Curtis Dawkins, The Graybar Hotel (Scribner)
Reading The Graybar Hotel is as close as most people would ever want to get to going to prison. Dawkins’s characters are as indelible as the prison tattoos he describes with wry precision, from Depakote Mo to Doo-Wop to Jonnie Mae. The clichés about prison life—cigarettes as currency, strained race relations, a lot of television watching, and occasional violence—are deftly skirted here as Dawkins plays with the claustrophobia of his characters’ condition by moving in and out of their lives before and during incarceration. Dawkins, who is serving life without parole for murder, is a formidable new talent.
Michael Connelly, The Late Show (Little, Brown)
Connelly fans should rejoice about rather than rebel against this new series featuring a female detective, Renee Ballard, who works the night shift (the late show of the title) in the Hollywood Division of the LAPD. Banished to the late show after filing a sexual harassment complaint, Ballard is nobody’s fool, and an easy protagonist to relate to and root for as she sets out against orders and protocol to solve two seemingly unconnected crimes: the beating of a transgender prostitute and a gory nightclub shooting which left a waitress dead. Expectations for this book are high, given the popularity of Connelly’s Bosch series, and The Late Show doesn’t disappoint: the pace is brisk, the dialogue snaps, and the procedural details are letter perfect.
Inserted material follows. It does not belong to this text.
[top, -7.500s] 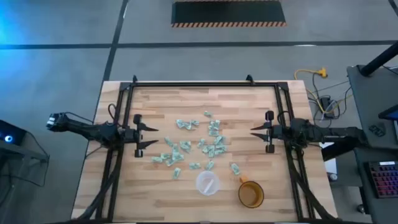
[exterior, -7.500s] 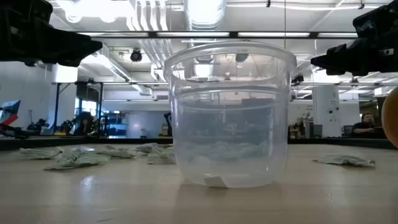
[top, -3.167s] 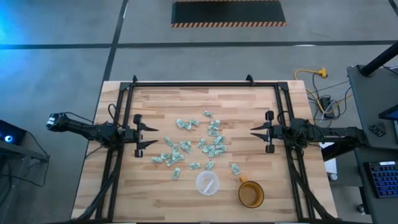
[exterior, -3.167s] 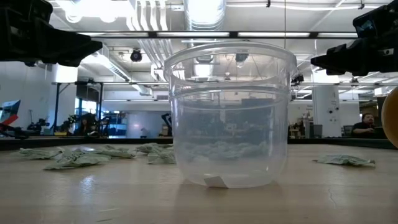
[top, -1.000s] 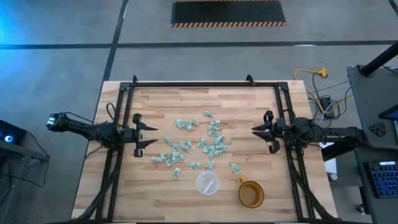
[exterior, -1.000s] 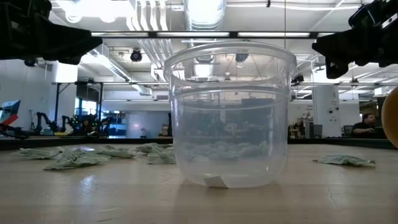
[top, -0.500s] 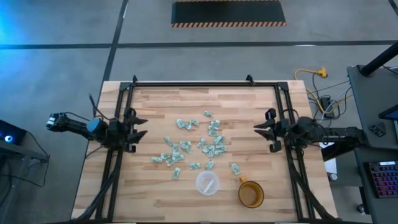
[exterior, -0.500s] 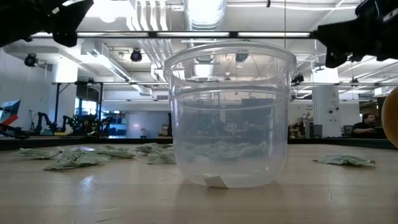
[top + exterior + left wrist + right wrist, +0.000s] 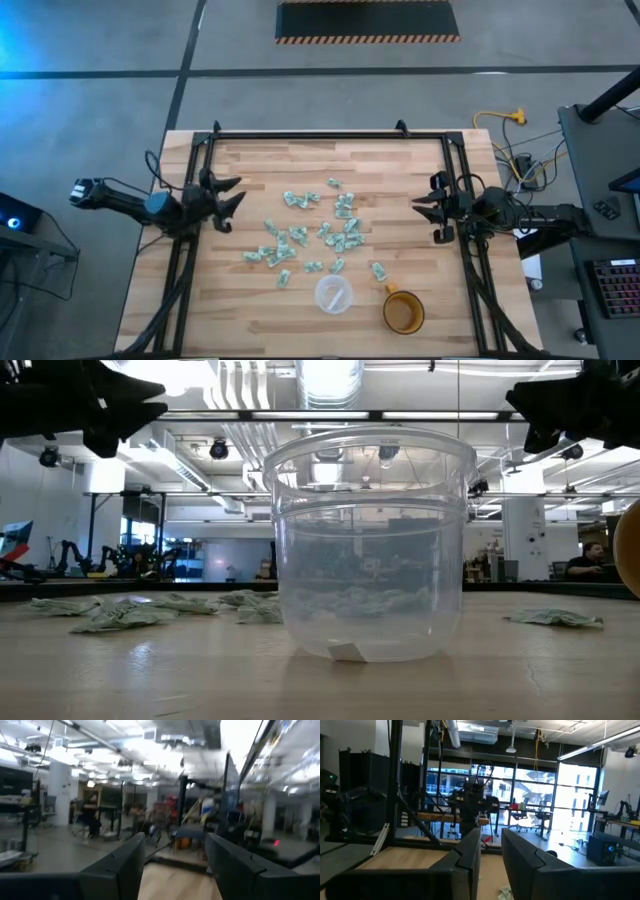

L.S. Hilton, Domina (Dutton)
The second installment in Hilton’s Judith Rashleigh series is as sexy and high-toned as last summer’s Maestra. A reading of the first book will greatly enhance the reader’s enjoyment of Domina, as events from Maestra underpin and drive the events of Domina. Former auction house employee and fine art expert Rashleigh is hired in Domina to appraise some works owned by a nasty Russian oligarch, and though the novel is well plotted its pleasures come from the lavish descriptions of Rashleigh’s encounters with the idle and sometimes irascible rich. If you like your summer reading exotic and ritzy, Domina is the beach (or bedtime) book for you.
Rob Hart, The Woman from Prague (Polis Books)
Hart’s protagonist PI Ash McKenna has now solved crimes in his native, gentrifying New York City, at a strip club in Portland, OR, and on a commune in rural Georgia. So he’s hightailed it to Prague for yet another change of scenery, working for an AirBnB type company called Skip Hop and trying to stay out of trouble. He’s dragged back into the muck by a mysterious man named Roman, who claims to work for the US government, and taxes McKenna to steal a package from a woman named Samantha Sobolik. If he fails, Roman assures him, his mother’s life is in danger. Woman is a winning espionage novel in a series that keeps getting better.
Susie Steiner, Persons Unknown (Random House)
A follow-up to last year’s excellent Missing, Presumed, Steiner’s Persons Unknown finds her heroine, Cambridgeshire Detective Manon Bradshaw, very pregnant and existentially worried about both the state of the world and her adopted son, 12-year-old Fly Dent, who is implicated in a murder investigation. The victim happens to be the father of Manon’s sister Ellie’s toddler, and Fly just happened to have been in the park where the body is found around the time the police think the murder occurred. Pitted against her colleagues as she tries to prove Fly’s innocence, Bradshaw is a fierce and complex character, at turns impulsive and thoughtful and never less than utterly human.